→ **YOUR GOAL**: Output the complete listing exactly, please, and keep the pictures out of it.

━━━

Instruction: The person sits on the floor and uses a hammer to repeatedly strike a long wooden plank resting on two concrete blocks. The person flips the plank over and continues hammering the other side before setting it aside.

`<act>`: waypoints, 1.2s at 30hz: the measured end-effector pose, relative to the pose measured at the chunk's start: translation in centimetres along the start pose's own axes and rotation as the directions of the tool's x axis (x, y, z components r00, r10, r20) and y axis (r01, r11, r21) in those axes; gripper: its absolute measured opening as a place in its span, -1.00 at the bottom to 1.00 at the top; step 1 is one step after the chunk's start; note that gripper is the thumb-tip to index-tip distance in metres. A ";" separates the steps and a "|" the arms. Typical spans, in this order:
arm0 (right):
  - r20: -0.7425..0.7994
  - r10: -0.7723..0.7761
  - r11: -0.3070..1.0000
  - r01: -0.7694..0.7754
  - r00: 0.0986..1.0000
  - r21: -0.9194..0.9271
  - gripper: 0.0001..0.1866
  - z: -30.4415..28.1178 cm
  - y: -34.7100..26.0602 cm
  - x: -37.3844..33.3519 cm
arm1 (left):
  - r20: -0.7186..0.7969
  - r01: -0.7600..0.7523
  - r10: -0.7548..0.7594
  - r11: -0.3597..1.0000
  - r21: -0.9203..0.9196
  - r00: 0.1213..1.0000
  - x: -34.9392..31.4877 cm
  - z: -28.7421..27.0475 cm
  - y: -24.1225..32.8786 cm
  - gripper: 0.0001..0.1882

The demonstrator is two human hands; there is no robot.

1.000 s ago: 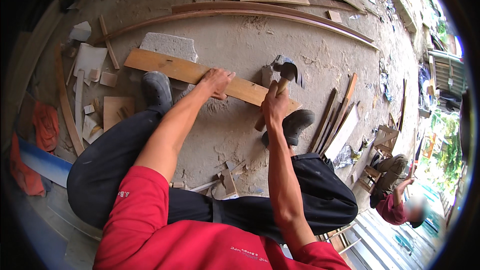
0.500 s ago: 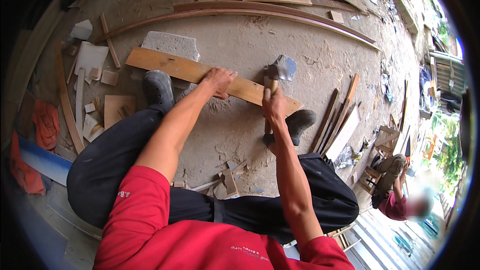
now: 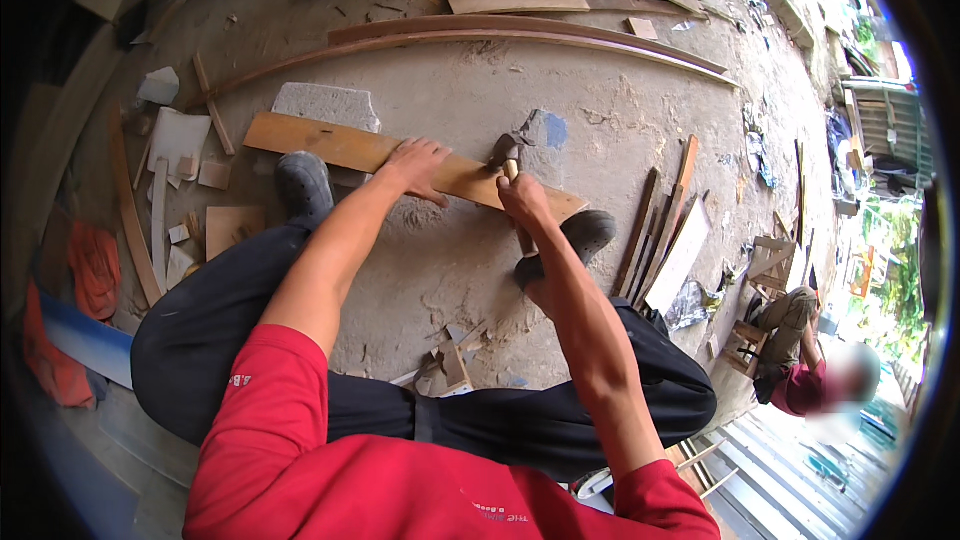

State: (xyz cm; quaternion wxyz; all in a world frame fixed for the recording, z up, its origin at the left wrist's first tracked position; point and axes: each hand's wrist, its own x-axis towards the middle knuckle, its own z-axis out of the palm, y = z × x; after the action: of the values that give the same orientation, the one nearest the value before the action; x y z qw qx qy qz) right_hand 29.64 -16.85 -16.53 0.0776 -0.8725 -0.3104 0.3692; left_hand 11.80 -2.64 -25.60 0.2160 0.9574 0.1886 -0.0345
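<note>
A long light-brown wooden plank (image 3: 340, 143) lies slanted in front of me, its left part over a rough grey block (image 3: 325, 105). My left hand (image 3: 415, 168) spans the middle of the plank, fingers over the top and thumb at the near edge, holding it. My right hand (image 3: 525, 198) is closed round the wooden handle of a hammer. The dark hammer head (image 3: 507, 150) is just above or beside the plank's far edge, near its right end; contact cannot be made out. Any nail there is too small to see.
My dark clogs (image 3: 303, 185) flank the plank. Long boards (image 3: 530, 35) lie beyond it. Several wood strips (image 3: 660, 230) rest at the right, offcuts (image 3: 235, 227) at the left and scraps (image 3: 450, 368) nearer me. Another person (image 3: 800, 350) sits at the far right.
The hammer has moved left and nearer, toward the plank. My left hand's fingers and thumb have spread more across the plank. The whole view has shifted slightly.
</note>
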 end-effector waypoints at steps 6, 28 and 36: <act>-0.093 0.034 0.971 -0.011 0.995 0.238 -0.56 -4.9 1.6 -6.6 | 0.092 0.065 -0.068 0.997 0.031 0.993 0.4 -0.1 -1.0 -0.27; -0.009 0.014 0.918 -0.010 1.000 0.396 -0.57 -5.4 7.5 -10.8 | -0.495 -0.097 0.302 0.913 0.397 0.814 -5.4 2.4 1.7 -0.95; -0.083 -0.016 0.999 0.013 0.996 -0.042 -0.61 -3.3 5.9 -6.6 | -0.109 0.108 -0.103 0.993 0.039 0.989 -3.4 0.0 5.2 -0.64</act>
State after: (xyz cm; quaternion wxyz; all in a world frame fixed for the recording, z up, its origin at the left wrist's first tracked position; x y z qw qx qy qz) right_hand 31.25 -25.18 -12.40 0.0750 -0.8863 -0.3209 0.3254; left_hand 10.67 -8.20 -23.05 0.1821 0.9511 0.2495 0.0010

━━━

→ **ANSWER TO THE PROBLEM**:
Instruction: The person sits on the floor and uses a hammer to repeatedly strike a long wooden plank resting on two concrete blocks. The person flips the plank over and continues hammering the other side before setting it aside.

`<act>`: waypoints, 1.2s at 30hz: the measured end-effector pose, relative to the pose measured at the chunk's start: translation in centimetres along the start pose's own axes and rotation as the directions of the tool's x axis (x, y, z components r00, r10, r20) and y axis (r01, r11, r21) in those axes; gripper: its absolute measured opening as a place in its span, -1.00 at the bottom to 1.00 at the top; step 1 is one step after the chunk's start; note that gripper is the thumb-tip to index-tip distance in metres. A ";" separates the steps and a "|" the arms. Typical spans, in this order:
arm0 (right):
  - r20: -0.7425..0.7994
  - r10: -0.7723..0.7761
  - r11: -0.3070..1.0000
  - r01: -0.7694..0.7754
  - r00: 0.0986..1.0000
  - r21: -0.9194..0.9271
  - gripper: 0.0001..0.1866
  - z: -30.4415..28.1178 cm
  - y: -34.7100..26.0602 cm
  - x: -37.3844..33.3519 cm
arm1 (left):
  - r20: -0.7186..0.7969
  - r01: -0.7600..0.7523
  - r10: -0.7548..0.7594
  - r11: -0.3597..1.0000
  - r21: -0.9203..0.9196
  - r00: 0.1213..1.0000
  - x: -34.9392..31.4877 cm
  - z: -28.7421..27.0475 cm
  - y: -24.1225..32.8786 cm
  - gripper: 0.0001..0.1882

The demonstrator is two human hands; there is no robot.

1.000 s ago: 
0.500 s ago: 
now: 

State: (xyz cm; quaternion wxyz; all in a world frame fixed for the recording, z up, its origin at the left wrist's first tracked position; point and axes: each hand's wrist, its own x-axis towards the middle knuckle, its own z-axis out of the palm, y = z × x; after the action: of the values that give the same orientation, the one nearest the value before the action; x y z qw qx qy qz) right_hand 29.64 -16.85 -16.53 0.0776 -0.8725 -0.3104 0.3692; left_hand 11.80 -2.64 -25.60 0.2160 0.9574 0.1886 -0.0345
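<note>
A long light-brown wooden plank (image 3: 340, 143) lies slanted in front of me, its left part over a rough grey block (image 3: 325, 105). My left hand (image 3: 415, 168) spans the middle of the plank, fingers over the top and thumb at the near edge, holding it. My right hand (image 3: 525, 198) is closed round the wooden handle of a hammer. The dark hammer head (image 3: 507, 150) is just above or beside the plank's far edge, near its right end; contact cannot be made out. Any nail there is too small to see.
My dark clogs (image 3: 303, 185) flank the plank. Long boards (image 3: 530, 35) lie beyond it. Several wood strips (image 3: 660, 230) rest at the right, offcuts (image 3: 235, 227) at the left and scraps (image 3: 450, 368) nearer me. Another person (image 3: 800, 350) sits at the far right.
The hammer has moved left and nearer, toward the plank. My left hand's fingers and thumb have spread more across the plank. The whole view has shifted slightly.
</note>
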 end-effector waypoints at steps 6, 28 and 36: <act>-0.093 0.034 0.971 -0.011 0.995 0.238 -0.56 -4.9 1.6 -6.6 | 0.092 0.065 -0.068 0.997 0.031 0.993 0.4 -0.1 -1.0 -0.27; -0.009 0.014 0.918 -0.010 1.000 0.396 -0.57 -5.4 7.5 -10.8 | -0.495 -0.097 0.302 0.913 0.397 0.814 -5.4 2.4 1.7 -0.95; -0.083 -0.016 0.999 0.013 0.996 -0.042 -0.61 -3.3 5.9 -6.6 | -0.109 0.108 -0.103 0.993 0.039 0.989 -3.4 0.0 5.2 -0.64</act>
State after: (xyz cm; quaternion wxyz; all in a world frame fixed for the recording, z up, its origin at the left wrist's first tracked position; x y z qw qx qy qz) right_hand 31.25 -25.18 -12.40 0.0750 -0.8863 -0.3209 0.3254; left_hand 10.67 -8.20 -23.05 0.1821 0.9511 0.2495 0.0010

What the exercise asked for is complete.